Babbi Giulia, Savojardo Castrense, Baldazzi Davide, Martelli Pier Luigi, Casadio Rita
Biocomputing Group, Department of Pharmacy and Biotechnology, University of Bologna, Bologna, Italy.
Centro di Riferimento Oncologico (CRO), Aviana, Italy.
Front Mol Biosci. 2022 Sep 16;9:966927. doi: 10.3389/fmolb.2022.966927. eCollection 2022.
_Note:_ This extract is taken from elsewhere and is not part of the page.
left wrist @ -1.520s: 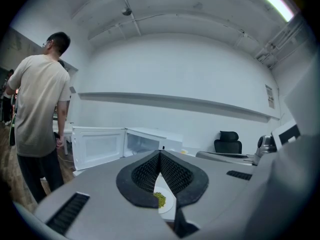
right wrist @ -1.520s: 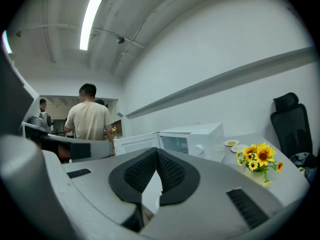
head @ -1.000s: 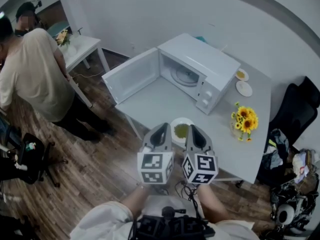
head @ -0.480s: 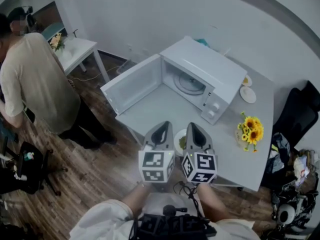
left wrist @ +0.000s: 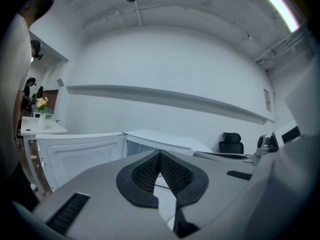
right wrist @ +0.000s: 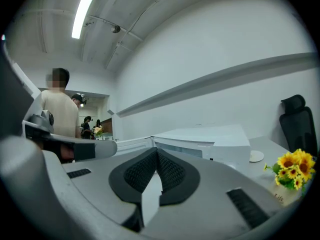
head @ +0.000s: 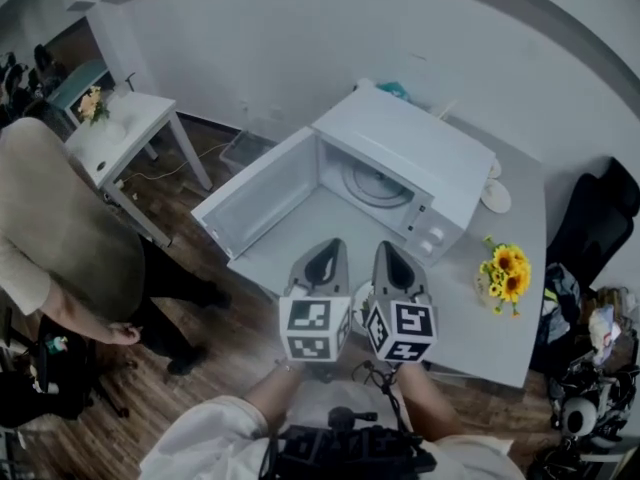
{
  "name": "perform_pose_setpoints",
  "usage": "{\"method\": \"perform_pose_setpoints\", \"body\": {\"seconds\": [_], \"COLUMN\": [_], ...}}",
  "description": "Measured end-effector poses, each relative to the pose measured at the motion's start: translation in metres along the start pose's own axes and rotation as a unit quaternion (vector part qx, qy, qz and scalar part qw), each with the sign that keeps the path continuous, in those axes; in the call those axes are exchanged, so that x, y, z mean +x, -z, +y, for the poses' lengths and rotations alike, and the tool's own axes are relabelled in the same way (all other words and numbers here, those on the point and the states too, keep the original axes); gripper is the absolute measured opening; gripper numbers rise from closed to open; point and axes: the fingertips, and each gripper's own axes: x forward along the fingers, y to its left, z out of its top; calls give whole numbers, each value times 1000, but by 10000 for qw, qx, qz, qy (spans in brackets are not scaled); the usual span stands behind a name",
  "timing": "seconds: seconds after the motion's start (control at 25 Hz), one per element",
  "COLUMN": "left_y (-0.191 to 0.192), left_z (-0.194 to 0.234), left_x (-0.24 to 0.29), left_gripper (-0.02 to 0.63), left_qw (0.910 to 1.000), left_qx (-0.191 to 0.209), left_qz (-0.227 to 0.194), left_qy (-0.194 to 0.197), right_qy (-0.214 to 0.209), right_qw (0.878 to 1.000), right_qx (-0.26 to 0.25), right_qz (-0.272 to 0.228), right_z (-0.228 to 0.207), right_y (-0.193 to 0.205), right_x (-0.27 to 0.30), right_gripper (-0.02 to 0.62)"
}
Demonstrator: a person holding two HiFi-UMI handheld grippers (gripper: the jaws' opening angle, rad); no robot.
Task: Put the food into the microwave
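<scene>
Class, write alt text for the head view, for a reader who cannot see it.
Seen from above, a white microwave stands on a grey table with its door swung open. The left gripper and right gripper hover side by side before it, a plate showing between them; sunflowers sit to the right, a person stands left.

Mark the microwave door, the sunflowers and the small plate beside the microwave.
Microwave door (head: 258, 200): head view, middle of its open inner panel.
Sunflowers (head: 508, 271): head view, on the yellow blooms.
Plate (head: 497, 197): head view, on its visible white face.
</scene>
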Motion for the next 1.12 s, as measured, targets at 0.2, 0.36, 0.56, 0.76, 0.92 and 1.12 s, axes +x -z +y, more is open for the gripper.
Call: {"method": "perform_pose_setpoints", "body": {"seconds": [0.2, 0.36, 0.56, 0.76, 0.92, 1.12], "left_y": [-10, -17, -12, 5, 13, 24], "left_z": [14, 22, 21, 8, 1, -3], "left_x": [22, 42, 61, 79, 86, 88], "left_gripper": [9, 9, 9, 9, 9, 9], "left_qw": [9998, 9993, 9979, 9964, 9953, 9946], "left_qx": [74, 126, 152, 110, 107, 42], "left_qz": [5, 8, 128, 347, 497, 592], "left_qy": [174, 350, 617, 767, 827, 853], "right_qy": [118, 271, 545, 688, 737, 722], "right_qw": [9999, 9996, 9984, 9975, 9970, 9969], "right_qx": [-12, 3, 104, 156, 255, 300], "right_qz": [-68, -115, -149, -44, -6, 52], "right_z": [3, 2, -7, -23, -34, -41], "right_y": [-9, -13, -14, -5, -2, 6], "right_x": [26, 46, 56, 60, 61, 58], "right_gripper": [21, 21, 21, 21, 21, 21]}}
Grouping residue variations in a protein according to their physicochemical properties allows a dimensionality reduction of all the possible substitutions in a variant with respect to the wild type. Here, by using a large dataset of proteins with disease-related and benign variations, as derived by merging Humsavar and ClinVar data, we investigate to which extent our physicochemical grouping procedure can help in determining whether patterns of variation types are related to specific groups of diseases and whether they occur in Pfam and/or InterPro gene domains. Here, we download 75,145 germline disease-related and benign variations of 3,605 genes, group them according to physicochemical categories and map them into Pfam and InterPro gene domains. Statistically validated analysis indicates that each cluster of genes associated to Mondo anatomical system categorizations is characterized by a specific variation pattern. Patterns identify specific Pfam and InterPro domain-Mondo category associations. Our data suggest that the association of variation patterns to Mondo categories is unique and may help in associating gene variants to genetic diseases. This work corroborates in a much larger data set previous observations from our group.
根据蛋白质中残基变异的物理化学性质进行分组,可以降低变异体相对于野生型所有可能替代的维度。在此,通过使用合并Humsavar和ClinVar数据得出的包含疾病相关和良性变异的大量蛋白质数据集,我们研究了我们的物理化学分组程序在多大程度上有助于确定变异类型模式是否与特定疾病组相关,以及它们是否出现在Pfam和/或InterPro基因结构域中。在此,我们下载了3605个基因的75145个种系疾病相关和良性变异,根据物理化学类别对它们进行分组,并将它们映射到Pfam和InterPro基因结构域中。经统计验证的分析表明,与Mondo解剖系统分类相关的每一组基因都具有特定的变异模式。这些模式识别出特定的Pfam和InterPro结构域 - Mondo类别关联。我们的数据表明,变异模式与Mondo类别的关联是独特的,可能有助于将基因变异与遗传疾病联系起来。这项工作在一个大得多的数据集中证实了我们小组之前的观察结果。